睡眠状態に陥った際、ある能力を発揮するという噂の首飾り「オポオポネックレス」は、冒険者の間でも話題の品らしい。

これらの品々は、我々一般市民にも購入する権利がある点が、高ランクの官給品とは違う。しかし、彼は次のように語った。

「あたり前だが、自分の稼ぎに見合わないような高値がついている品には、手が出せない。
それでも、いつか手に入れてやる、と思いながら高嶺の花を眺めるのも、また一興でね。たとえば、これもその1つだ」

すでに絶版になっている『武器・防具大全』を取り出した彼は、記者に「包丁」の項を示した。

どうやら、調理の腕前がわずかに上がるという珍奇な能力を秘めた品らしい。しかも驚いたことに、「刀」の章に載っている。つまり、これは武器の一種ということになるのだ。

「すごいだろう? 僕は忍者でもなければ料理人でもないが、こいつはいつの日か収集棚に飾りたいんだ」

彼は、ため息混じりに言うと、分厚い図鑑をゆっくり大事そうに閉じた。

彼の話が一段落したところで、記者は正直な疑問をぶつけてみた。それらは、本当に武器や防具として役に立つ代物なのだろうか、と……。

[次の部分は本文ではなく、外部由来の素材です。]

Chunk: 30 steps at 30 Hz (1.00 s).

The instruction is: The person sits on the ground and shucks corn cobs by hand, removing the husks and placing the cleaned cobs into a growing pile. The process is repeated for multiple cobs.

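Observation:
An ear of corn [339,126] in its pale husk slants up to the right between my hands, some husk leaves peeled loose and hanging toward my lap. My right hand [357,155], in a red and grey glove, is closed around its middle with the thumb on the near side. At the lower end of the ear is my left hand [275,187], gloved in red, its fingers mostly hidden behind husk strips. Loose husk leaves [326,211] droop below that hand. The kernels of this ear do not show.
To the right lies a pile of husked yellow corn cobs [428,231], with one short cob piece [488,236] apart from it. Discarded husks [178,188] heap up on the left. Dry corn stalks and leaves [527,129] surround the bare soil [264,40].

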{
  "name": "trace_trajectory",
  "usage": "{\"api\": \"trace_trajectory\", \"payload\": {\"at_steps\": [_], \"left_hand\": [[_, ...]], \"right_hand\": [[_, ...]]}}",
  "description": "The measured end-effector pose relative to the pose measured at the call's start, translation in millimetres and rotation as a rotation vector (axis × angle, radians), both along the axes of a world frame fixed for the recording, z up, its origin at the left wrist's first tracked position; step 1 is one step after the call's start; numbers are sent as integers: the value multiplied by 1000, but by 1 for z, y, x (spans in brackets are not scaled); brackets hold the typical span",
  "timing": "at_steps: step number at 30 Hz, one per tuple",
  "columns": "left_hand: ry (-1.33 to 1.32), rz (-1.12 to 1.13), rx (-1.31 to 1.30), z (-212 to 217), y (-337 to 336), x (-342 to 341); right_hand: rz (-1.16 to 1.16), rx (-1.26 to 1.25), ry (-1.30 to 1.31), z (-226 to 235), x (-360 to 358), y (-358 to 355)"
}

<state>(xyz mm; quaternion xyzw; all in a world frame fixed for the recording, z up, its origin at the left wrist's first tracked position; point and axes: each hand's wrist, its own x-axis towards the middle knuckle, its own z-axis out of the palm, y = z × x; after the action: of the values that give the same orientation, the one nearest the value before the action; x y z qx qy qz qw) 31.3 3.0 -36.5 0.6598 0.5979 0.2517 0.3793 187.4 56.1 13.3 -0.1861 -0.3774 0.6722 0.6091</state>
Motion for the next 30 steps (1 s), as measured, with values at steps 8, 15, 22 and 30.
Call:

「確かにこの手の品々は、何の考えもないまま使っても、ほとんど役に立たないだろうな。しかし……」

彼は私の目を覗き込んで続けた。

「だからこそ、どんな局面でどう使うべきかと想像をめぐらせる楽しさがあるのだよ。僕なども、仕事帰りに競売所に立ち寄っては、収集家仲間やなじみの冒険者たちと知恵比べを楽しんでいる。“あの防具を使うなら、あの薬品も一緒に使えばいい”……などとね」

そう力説する彼の瞳は、まるで無邪気な少年のように輝いていた。